**ASSIGNMENT:**
Go through the data below and copy each line that includes "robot".

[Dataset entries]
********************

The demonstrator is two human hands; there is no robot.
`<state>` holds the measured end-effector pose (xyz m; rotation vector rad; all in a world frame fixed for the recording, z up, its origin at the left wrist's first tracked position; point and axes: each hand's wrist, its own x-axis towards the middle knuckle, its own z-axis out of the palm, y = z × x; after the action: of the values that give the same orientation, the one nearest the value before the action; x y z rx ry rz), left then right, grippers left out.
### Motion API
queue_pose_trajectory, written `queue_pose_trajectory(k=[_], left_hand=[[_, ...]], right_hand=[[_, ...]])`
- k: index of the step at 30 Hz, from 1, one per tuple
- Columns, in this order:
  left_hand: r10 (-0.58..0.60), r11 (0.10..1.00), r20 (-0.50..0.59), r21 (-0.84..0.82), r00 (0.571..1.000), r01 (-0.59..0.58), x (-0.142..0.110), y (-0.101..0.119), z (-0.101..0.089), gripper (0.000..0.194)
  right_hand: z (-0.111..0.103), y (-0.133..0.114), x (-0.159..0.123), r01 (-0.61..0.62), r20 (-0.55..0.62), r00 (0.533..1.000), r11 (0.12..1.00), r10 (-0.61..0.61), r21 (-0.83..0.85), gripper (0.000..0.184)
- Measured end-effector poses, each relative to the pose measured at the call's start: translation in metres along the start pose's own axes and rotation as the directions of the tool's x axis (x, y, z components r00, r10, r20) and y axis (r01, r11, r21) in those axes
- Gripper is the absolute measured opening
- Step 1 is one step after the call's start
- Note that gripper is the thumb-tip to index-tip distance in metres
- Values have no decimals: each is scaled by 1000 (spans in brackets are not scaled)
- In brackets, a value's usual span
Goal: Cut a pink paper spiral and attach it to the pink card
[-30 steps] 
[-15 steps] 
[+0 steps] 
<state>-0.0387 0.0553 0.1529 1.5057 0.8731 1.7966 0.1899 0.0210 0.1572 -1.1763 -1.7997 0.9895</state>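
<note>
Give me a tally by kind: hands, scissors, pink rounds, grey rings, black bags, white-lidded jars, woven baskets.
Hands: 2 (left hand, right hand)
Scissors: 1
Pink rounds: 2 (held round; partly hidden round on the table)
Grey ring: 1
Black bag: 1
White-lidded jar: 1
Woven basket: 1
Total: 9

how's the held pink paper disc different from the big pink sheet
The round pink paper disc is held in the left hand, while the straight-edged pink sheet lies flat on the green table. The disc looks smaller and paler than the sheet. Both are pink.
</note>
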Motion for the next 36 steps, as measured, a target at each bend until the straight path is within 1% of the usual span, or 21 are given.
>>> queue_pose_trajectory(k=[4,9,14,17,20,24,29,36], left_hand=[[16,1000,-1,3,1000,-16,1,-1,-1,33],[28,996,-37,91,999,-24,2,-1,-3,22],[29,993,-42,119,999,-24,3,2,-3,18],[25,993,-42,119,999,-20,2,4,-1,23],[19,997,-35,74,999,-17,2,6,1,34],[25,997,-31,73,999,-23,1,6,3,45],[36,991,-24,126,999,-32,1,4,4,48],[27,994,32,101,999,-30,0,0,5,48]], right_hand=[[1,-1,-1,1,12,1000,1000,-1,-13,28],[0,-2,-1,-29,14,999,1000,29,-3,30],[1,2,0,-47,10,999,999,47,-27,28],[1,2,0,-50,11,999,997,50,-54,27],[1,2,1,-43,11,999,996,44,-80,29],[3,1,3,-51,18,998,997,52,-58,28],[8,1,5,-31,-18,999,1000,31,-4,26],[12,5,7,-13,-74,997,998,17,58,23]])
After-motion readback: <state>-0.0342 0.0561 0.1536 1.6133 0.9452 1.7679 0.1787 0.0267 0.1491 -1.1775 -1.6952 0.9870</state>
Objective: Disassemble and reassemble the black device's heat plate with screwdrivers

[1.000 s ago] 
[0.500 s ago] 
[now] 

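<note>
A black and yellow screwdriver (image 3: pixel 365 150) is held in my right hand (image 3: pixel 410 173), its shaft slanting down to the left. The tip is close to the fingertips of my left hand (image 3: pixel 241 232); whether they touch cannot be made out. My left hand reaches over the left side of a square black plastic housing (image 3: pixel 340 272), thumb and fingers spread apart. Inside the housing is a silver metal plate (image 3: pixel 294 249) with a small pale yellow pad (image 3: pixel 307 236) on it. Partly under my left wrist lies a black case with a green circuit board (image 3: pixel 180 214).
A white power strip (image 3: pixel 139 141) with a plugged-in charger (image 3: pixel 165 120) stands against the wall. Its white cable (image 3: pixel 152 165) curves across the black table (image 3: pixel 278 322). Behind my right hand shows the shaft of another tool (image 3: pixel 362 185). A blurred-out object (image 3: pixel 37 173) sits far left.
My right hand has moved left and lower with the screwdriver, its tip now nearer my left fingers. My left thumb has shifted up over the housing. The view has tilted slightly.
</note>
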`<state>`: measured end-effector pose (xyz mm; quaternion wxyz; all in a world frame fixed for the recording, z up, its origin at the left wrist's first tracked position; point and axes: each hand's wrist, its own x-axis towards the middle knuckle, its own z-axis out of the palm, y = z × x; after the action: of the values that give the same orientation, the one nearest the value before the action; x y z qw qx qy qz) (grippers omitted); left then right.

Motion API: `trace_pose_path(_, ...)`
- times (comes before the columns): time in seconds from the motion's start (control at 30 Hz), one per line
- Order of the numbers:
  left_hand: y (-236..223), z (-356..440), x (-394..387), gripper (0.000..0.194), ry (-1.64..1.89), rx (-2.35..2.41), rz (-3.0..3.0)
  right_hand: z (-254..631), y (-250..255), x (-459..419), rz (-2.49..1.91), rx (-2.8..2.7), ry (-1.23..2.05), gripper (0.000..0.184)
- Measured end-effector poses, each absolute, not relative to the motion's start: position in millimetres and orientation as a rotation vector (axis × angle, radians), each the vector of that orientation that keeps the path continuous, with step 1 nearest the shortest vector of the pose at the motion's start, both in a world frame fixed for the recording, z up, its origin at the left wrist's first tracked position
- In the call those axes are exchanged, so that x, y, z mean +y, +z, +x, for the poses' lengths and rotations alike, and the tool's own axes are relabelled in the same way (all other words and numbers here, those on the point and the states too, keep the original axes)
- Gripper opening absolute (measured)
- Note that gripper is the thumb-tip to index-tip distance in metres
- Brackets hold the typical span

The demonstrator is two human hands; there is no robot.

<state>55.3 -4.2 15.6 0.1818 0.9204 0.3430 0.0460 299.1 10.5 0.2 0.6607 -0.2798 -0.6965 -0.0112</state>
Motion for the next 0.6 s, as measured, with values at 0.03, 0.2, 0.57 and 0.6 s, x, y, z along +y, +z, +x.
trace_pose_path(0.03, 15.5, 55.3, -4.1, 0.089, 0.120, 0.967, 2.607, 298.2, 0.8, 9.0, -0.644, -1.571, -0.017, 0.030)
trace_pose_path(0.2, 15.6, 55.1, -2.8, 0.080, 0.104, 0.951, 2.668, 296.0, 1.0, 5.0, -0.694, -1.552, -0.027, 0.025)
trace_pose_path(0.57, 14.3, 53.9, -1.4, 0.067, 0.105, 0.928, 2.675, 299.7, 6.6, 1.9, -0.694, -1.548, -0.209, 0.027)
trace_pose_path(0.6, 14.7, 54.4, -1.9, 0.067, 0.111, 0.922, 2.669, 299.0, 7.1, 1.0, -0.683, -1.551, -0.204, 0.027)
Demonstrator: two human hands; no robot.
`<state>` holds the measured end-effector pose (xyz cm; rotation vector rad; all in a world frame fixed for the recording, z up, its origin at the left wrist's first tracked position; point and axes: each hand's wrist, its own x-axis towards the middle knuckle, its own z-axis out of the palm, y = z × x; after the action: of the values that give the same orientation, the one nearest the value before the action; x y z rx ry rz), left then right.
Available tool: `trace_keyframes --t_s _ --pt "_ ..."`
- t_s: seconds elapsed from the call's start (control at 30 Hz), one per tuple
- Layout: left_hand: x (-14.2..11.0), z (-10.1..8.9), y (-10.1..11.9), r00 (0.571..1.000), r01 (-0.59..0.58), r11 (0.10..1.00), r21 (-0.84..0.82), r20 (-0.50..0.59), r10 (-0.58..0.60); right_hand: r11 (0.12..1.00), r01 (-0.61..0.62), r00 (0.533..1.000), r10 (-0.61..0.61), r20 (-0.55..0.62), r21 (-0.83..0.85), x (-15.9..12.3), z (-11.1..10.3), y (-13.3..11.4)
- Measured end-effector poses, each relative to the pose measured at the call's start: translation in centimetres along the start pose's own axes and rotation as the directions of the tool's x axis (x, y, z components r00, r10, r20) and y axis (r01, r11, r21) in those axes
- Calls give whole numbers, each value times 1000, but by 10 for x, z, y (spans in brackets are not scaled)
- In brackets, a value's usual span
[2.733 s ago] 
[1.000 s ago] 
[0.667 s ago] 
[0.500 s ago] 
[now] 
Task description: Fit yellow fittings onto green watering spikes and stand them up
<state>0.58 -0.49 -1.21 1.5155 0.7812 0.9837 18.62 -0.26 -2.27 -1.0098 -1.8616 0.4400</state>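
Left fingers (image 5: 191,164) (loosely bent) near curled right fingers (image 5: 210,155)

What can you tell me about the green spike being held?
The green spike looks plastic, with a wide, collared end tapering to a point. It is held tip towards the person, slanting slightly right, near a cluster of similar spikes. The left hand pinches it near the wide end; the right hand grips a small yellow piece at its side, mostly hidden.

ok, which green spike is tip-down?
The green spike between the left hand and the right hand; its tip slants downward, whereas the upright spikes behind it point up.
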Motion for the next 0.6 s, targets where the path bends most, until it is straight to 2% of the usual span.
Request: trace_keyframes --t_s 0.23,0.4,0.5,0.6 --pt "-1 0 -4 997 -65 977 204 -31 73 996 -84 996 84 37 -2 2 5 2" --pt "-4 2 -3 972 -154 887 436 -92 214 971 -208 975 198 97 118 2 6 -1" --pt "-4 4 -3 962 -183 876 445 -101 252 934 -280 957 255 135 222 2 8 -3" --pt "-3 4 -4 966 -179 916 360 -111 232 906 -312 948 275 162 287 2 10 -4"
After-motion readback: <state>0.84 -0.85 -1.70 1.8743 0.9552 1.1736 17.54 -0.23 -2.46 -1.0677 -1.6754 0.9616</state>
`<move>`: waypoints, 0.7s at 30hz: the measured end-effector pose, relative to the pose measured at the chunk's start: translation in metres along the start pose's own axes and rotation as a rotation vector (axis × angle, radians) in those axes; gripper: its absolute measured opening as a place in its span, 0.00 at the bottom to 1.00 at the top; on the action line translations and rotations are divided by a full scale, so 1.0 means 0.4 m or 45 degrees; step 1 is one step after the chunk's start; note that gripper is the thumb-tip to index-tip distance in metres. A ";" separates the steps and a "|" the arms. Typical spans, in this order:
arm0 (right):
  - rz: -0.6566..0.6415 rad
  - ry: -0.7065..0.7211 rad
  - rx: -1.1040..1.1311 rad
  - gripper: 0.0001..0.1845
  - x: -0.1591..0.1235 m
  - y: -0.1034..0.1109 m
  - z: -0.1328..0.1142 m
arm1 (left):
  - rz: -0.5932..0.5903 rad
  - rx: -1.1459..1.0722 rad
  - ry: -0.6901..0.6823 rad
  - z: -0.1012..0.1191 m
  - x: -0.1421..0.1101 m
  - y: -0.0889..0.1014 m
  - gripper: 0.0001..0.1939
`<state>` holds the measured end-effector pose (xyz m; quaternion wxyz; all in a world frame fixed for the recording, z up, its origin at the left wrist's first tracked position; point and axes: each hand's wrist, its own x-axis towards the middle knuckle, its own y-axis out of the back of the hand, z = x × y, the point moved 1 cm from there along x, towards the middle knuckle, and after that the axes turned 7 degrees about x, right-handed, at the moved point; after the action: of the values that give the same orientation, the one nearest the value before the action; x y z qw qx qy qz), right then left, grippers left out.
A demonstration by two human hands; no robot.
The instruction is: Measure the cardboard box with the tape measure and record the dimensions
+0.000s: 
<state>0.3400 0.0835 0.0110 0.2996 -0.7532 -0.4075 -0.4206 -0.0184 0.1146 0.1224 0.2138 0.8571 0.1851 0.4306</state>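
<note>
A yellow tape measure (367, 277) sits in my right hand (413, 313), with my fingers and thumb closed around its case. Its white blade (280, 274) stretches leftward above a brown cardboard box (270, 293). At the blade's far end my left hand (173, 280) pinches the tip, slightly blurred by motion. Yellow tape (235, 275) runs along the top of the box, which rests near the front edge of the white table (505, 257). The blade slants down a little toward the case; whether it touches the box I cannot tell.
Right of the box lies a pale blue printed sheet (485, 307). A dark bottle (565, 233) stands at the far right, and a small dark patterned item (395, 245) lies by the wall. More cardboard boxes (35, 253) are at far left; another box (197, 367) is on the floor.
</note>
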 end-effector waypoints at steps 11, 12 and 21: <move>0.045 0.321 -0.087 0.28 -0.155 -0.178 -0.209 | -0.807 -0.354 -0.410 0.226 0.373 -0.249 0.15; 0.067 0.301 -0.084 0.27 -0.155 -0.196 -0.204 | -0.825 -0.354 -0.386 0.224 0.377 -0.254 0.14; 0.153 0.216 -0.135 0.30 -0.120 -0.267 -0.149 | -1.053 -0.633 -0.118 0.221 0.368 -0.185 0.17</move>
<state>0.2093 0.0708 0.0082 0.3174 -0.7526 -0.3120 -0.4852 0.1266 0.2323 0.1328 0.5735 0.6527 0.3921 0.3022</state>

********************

**TASK RESULT:**
The demonstrator is two human hands; there is no robot.
The demonstrator is two human hands; there is no robot.
Demonstrator: two human hands; no robot.
A demonstration by two human hands; no robot.

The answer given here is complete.